With the unemployment rate hovering at 5 percent, “calling in sick” or taking unplanned time off has fallen out of fashion to such an extent that employees are coming to work even when they shouldn’t
That’s right. There are legitimate reasons to miss work…and some not so legit reasons.
Good reason #1: Contagious illness, such as the common cold or flu.
There’s no better reason to stay home than legitimate sickness, especially if it’s of the contagious variety. A sick employee is typically not a productive employee, and will spread germs all over the office.
Do yourself, and coworkers, a favor and chill out at home until you are feeling better.
Not so good reason: You’re hungover.
Your organization and co-workers shouldn’t have to pick up the slack for your good time.

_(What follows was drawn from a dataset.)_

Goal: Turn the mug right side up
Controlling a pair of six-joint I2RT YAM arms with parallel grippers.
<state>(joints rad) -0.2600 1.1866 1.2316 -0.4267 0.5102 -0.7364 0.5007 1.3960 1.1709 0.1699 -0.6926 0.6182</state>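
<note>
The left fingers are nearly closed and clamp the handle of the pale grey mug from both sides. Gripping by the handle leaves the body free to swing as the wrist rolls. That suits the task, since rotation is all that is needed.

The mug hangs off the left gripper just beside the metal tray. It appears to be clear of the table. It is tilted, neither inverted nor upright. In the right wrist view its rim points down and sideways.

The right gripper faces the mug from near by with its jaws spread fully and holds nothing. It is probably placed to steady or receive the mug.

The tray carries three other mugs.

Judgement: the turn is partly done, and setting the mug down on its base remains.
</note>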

Take a shower, have a strong cup of coffee, and suck it up. And vow to make better decisions on work nights, for everyone’s sake.
Good reason #2: You need a mental health day.
When you start to feel blah or burnt out, schedule a mental health day off. You will benefit from a day off to recharge your batteries and planning it in advance won’t leave coworkers hanging.
If a spur-of-the moment mental health day is dire, it’s okay to use sickness as an excuse. Just don’t make a habit of it. Remember to keep your reason simple, don’t go into detail and choose an illness that is quickly resolved — like a migraine or food poisoning.
Not so good reason: Opening day of a major sport.
Hailing from the state where football is life in the fall, we know this one sucks. But it’s hard to justify missing work for an important sports outing, concert (even if it’s your fourth-grader’s band concert), or other significant celebration.
If the event is important, you should know well in advance of when it’s occurring to plan for your time off.
Good reason 3: Family issues.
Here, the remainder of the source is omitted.